The study protocol allowed for bridging therapy between leukapheresis and CAR T-cell manufacturing and infusion. Ninetytwo percent of patients received bridging therapy with rituximab, gemcitabine, dexamethasone, and other agents.
Prior to infusion of tisagenlecleucel, patients also received one cycle of lymphodepleting chemotherapy with either fludarabine and cyclophosphamide or bendamustine.
The median time from enrollment to infusion was 54 days (range not provided), and patients were infused with a single dose of tisagenlecleucel (median = 3.0×108 cells; range = 0.1-6.0×108 cells). The CAR T-cell therapy was centrally manufactured via cryopreserved apheresis and a global supply chain.
All 111 patients who received a CAR T-cell infusion were included in the safety analysis; the efficacy analysis included the 93 patients who had follow-up of at least three months.
Over a median follow-up of 14 months (range = 0.1-26 months), the best overall response rate (ORR) was 52 percent; the majority of responses were complete responses (CRs; 40%) and the remaining were partial responses (PRs; 12%). Response rates were consistent across prognostic subgroups, the researchers noted, including age, previous response status, and molecular subtype.
At three months, the ORR was 38 percent, and the CR rate was 32 percent. At six months, ORRs and CR rates were 33 percent and 29 percent, respectively, suggesting that most early responses were durable.
Among the 37 patients who had a CR, four patients had stable disease and 12 had a PR at one month after CAR T-cell infusion, which improved to a CR within a median of two months (range = 1-17 months), the authors noted. Also, more than half of patients with a PR converted to a CR (n=13/24; 54%). According to these observations, the authors predicted that 79 percent of patients who had a CR and 65 percent of all responders were likely to remain relapse-free one year after infusion.
At the time of data cutoff, the median response duration had not been reached (range = 10 months to not reached). Similarly, the median progression-free survival (PFS) had not been reached, yet the estimated 12-month PFS was 83 percent among patients who responded at three months. Achieving a CR increased the probability of 12-month overall survival (OS), the researchers added: The estimated 12-month OS rate was 49 percent among all treated patients, but 90 percent among those who achieved a CR.

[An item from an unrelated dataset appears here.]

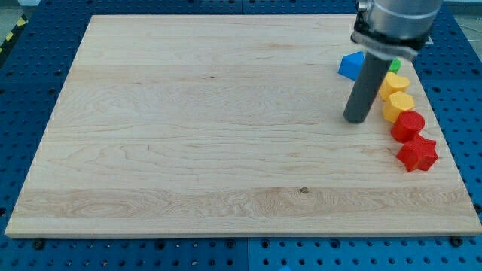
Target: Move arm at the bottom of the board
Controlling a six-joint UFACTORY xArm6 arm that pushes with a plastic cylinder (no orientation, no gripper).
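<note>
Nearest the lens: pale wooden board (pixel 226 150), lower strip bare, destination for tip (pixel 355 120), now upper right of frame. No pincer fitted, nothing held. Risk: red star-shaped block (pixel 416 153) and red rounded block (pixel 409 125) just right of tip; any rightward drift on descent would clip and scatter them.

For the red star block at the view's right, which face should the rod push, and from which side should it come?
No gripping is possible, only pushing. The red star block is the lowest of the row, just below the red block. Probably bring my tip to its right-edge side and push toward the view's left, over the bare board.
</note>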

The authors noted that the adverse events (AEs) were similar to those experienced with other CAR T-cell products. The most common AEs included cytokine release syndrome (CRS) in 64 patients (58%); 23 patients (22%) had grade 3 or 4 CRS. See TABLE for incidence of other AEs of interest.
Three participants died within 30 days of tisagenlecleucel infusion; however, deaths were not considered related to the study drug or CRS. The investigators noted no new deaths for reasons other than disease progression since earlier reports from JULIET.

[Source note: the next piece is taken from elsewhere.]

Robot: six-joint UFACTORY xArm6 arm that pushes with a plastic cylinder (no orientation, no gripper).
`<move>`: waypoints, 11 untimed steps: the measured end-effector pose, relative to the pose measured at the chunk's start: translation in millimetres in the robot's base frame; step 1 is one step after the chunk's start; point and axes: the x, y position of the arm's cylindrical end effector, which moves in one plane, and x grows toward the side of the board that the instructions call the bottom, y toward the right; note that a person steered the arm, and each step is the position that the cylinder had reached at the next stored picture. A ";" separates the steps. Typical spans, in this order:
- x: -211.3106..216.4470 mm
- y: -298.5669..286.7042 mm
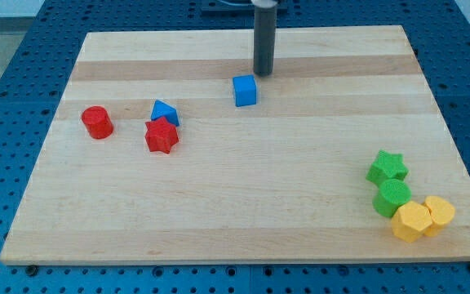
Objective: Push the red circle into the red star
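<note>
My tip (pixel 263 73) (a bare rod end, with no claw to open or close and nothing held) rests on the wooden board (pixel 243 212) just above the blue cube (pixel 245 91), well apart from the red circle (pixel 97 122) at the view's left. The red star (pixel 161 135) lies near the circle's right, touching the blue triangle (pixel 165 112) above it
</note>
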 end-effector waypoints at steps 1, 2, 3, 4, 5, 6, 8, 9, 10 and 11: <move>2.1 -39.5; 34.9 -118.2; 58.1 -197.1; 66.1 -262.4; 74.6 -321.9; 117.5 -330.2; 135.5 -305.1; 140.0 -254.7; 159.5 -212.2; 179.8 -169.0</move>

Limitations of the study include its small sample size, the sizable proportion of patients who discontinued study participation, the lack of a control group, and the open-label design.
The authors report relationships with Novartis, which supported the study.
Reference
Schuster SJ, Bishop MR, Tam CS, et al. Tisagenlecleucel in adult relapsed or refractory diffuse large B-cell lymphoma. N Engl J Med. 2019;380:45-56.